• **WORK INSTRUCTIONS**:
Wherever the line with "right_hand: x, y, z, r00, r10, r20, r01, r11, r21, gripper" sits in the listing below, transcribe from it up to and including the line with "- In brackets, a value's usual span", exactly, and leave the remaining lines out.

• **EXERCISE DATA**:

►

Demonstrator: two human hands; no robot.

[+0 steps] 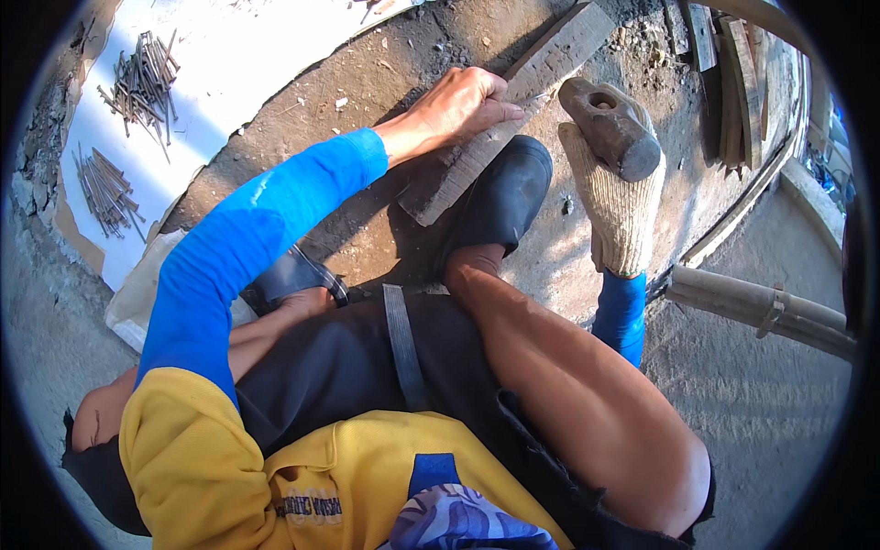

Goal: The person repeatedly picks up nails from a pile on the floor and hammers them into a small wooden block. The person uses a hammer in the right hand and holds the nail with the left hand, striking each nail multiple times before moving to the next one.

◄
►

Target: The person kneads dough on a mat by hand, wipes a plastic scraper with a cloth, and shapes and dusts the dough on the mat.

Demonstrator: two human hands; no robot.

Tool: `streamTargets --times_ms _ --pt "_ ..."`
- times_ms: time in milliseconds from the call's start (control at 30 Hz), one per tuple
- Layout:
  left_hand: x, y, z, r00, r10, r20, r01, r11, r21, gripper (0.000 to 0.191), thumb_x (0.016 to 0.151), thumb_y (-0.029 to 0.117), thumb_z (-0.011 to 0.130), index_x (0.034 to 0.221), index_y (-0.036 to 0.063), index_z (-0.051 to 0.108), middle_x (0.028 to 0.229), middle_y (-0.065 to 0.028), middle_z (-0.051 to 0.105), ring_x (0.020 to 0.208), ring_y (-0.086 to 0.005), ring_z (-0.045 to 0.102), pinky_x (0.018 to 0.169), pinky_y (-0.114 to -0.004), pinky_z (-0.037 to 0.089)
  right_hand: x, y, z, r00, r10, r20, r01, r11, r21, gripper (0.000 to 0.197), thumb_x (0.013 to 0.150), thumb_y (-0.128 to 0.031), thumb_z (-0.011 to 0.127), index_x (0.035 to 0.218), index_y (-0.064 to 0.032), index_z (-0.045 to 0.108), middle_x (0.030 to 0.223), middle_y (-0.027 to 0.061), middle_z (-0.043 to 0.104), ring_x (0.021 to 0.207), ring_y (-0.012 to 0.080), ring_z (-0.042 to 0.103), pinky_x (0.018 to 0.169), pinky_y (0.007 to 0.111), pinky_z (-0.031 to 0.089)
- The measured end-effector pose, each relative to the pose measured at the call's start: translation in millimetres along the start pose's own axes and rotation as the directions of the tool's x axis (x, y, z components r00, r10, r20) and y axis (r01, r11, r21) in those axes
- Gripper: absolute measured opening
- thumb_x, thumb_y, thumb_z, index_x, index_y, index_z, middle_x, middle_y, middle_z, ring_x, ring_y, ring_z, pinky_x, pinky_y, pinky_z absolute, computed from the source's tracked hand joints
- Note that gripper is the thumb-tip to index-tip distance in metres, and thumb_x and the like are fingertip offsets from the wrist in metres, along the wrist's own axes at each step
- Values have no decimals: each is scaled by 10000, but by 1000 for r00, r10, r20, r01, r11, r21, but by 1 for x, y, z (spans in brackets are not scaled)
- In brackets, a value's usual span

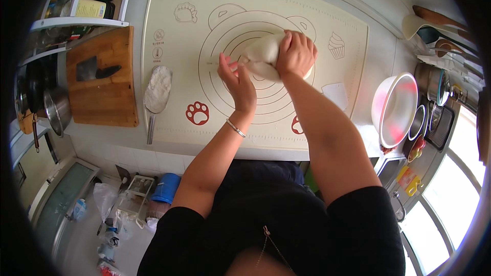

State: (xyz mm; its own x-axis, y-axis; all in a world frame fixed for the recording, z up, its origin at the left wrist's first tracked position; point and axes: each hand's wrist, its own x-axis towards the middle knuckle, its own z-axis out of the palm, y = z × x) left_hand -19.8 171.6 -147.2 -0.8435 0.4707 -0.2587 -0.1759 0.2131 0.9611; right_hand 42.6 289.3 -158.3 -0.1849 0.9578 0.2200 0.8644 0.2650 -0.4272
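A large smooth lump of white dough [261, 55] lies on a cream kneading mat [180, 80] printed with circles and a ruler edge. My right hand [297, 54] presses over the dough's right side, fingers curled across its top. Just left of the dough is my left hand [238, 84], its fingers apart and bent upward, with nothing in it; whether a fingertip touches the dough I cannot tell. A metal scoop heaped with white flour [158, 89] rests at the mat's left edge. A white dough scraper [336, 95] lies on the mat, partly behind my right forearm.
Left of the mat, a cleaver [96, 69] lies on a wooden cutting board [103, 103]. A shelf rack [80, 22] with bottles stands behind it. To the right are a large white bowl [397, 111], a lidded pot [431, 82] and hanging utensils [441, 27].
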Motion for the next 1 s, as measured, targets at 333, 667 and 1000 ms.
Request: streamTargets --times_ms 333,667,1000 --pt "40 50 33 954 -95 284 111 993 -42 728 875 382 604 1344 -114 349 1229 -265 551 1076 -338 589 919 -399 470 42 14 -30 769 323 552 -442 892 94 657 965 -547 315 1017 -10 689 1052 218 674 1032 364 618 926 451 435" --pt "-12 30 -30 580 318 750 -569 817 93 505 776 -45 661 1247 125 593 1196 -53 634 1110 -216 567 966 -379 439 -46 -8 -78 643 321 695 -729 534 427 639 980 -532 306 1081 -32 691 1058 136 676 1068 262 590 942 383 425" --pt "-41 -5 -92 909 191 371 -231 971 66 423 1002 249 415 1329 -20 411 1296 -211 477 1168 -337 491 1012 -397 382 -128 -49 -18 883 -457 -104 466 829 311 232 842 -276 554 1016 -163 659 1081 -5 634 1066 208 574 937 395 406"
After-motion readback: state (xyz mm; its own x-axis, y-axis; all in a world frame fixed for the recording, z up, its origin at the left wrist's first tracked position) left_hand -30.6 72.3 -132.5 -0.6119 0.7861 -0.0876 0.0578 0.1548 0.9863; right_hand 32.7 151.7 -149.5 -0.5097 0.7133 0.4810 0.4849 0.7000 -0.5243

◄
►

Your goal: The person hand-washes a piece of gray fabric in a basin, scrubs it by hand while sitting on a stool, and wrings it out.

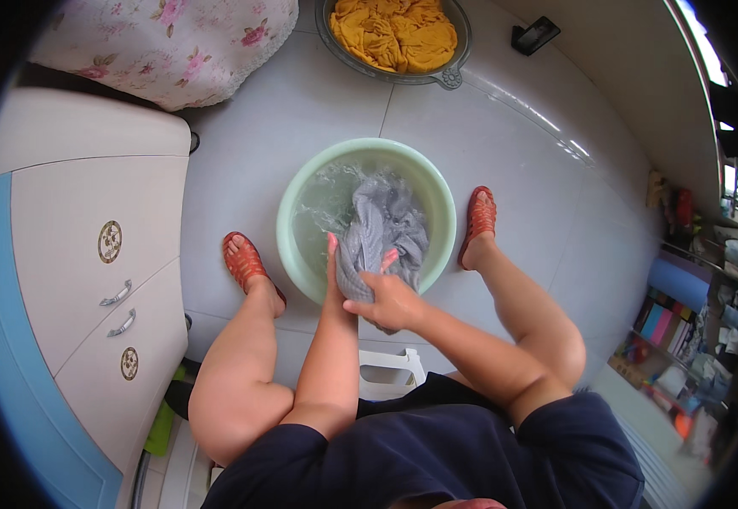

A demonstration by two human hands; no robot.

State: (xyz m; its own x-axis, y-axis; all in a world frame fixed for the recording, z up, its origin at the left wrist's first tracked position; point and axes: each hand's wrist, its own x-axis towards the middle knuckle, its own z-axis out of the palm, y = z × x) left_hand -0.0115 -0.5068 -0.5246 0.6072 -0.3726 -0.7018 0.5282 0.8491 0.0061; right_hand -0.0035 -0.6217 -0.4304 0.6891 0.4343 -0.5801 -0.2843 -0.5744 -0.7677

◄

• **EXERCISE RESPONSE**:
  right_hand: x, y, z, r00, r10, r20, r01, r11, r21, gripper (0.000 to 0.197), thumb_x (0.013 to 0.150), thumb_y (-0.128 to 0.031), thumb_z (-0.011 to 0.127), index_x (0.035 to 0.218), index_y (-0.064 to 0.032), index_z (-0.045 to 0.108), middle_x (0.030 to 0.223), middle_y (-0.027 to 0.061), middle_z (-0.043 to 0.104), ring_x (0.021 to 0.207), ring_y (-0.012 to 0.080), ring_z (-0.042 to 0.103), pinky_x (0.018 to 0.169), pinky_y (0.007 to 0.111), pinky_z (-0.031 to 0.089)
- The measured end-effector pose, each relative to the pose measured at the call's start: translation in millimetres along the start pose's own axes and rotation as the directions of the tool's x axis (x, y, z components r00, r10, r20) and y axis (r01, r11, r21) in those axes
- Gripper: absolute measured opening
- thumb_x, thumb_y, thumb_z, index_x, index_y, index_z, middle_x, middle_y, middle_z, ring_x, ring_y, ring_z, pinky_x, pinky_y, pinky_z absolute, computed from the source's tracked hand joints
- Note that gripper is the thumb-tip to index-tip distance in metres, and thumb_x and the like are fingertip offsets from the wrist in metres, along the wrist's own axes at each step
- Values have no decimals: each is scaled by 10000, but by 1000 for r00, r10, r20, r01, r11, r21, but by 1 for x, y, z (spans in brackets are not scaled)
- In brackets, a value's usual span

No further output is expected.